Interactive Evaluation Guide
Interactive Evaluation is a workflow where workers chat with an AI model in real-time to assess its response quality. When a Worker submits an evaluation, a Reviewer reviews it.
The overall flow is as follows:
- (Reviewer) Create Task → Distribute Link
- (Worker) Evaluate conversation → Ground Truth (optional) → Write submission reason & Submit
- (Reviewer) Review submission → Evaluate with 👍/👎 based on validation criteria
Worker — Conducting the Evaluation
Workers directly chat with the model to evaluate and submit the quality of its responses.
Step 1. Proceed with Evaluation and Submission
① Access Task Link and Log In
Click the provided Task link → Enter your account details on the login screen and log in.
② Start a Conversation with the Model
Write a question in the input box at the bottom → Check the model's response → If necessary, continue the conversation with additional questions.
- Ask from various angles: Evaluate the model's response quality from multiple perspectives.
- Maintain context: Test consistency by asking questions that refer to the previous conversation.
- Sufficient conversation: Continue the conversation as much as needed for the evaluation.
③ Input Ground Truth (Optional)
If necessary, press the Input Ground Truth button to write the ideal expected response.
- After writing, you must enter the reason for submission in the Submission Basis to activate the Submit button.
- When you press Submit, the conversation, Ground Truth (if entered), and submission reason are automatically saved.
- There is no separate save button for Ground Truth; it is saved along with the submission.
- Has the conversation progressed sufficiently?
- Is the submission reason clearly written?
④ Write Submission Reason
Write the reason for submission in the Submission Basis area on the right.
⑤ Submit
Click the Submit button → The following items are saved together:
- Conversation history (all questions and responses)
- Ground Truth (if entered)
- Submission reason (Submission Basis)
- Has the conversation progressed sufficiently?
- Is the submission reason clearly written?
- Have you double-checked everything?
FAQ — Worker
Q: Do I have to input the Ground Truth? A: No, it's optional. You can submit without it.
Q: Can I edit my submission? A: You cannot edit after submission. Please review carefully before submitting.
Reviewer — Task Management and Review
The reviewer manages the entire evaluation process, from task creation to review.

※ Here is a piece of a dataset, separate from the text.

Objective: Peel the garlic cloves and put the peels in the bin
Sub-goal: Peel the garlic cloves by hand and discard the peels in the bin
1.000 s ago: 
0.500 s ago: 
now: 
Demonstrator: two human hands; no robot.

Step 1. Create and Distribute Task
① Enter Interactive Evaluation Task Creation
Click the [+ New Task] button at the top right of the [Interactive Evaluation] page to start a new evaluation task.
② Enter Task Information
Enter the basic information for the Interactive Evaluation Task.
- Enter Task Name, Target Model, Validation criteria, then Complete.
③ Share the Link with Workers
Copy the participation link (URL) of the created Task and share it with the workers.
- Workers who receive the link can log in immediately and start the evaluation.
Step 2. Check Task Details and Proceed with Review
① Enter Task Detail
Click [Interactive Evaluation] in the left menu → Select the Task to review from the Task list.
② Check the List of Submissions
On the Task Detail screen, check the list of conversation histories submitted by workers.
③ Review Detailed Content
Click on a submission to check the detailed content.
Review Items:
- Query / Model Response / Ground Truth (optional) / Submission Reason
- Select 👍 Approve / 👎 Reject based on whether it meets the validation criteria.
- If necessary, edit the Ground Truth to modify/create it.
FAQ — Reviewer
Q: Can I edit the Task after creation? A: You can edit the Task Name and Description, but not the Target Model and Validation criteria. Please set them carefully.
Q: How do I evaluate a submission without a Ground Truth? A: Since Ground Truth is optional, you can evaluate based on the conversation quality and submission reason alone.
- Worker: Directly chats with the model, writes Ground Truth (optional), enters submission reason.
- Reviewer: Creates and distributes Tasks, reviews submissions, evaluates with 👍/👎 based on Validation criteria.
- Use Cases: Red Teaming, safety verification, bias evaluation, etc.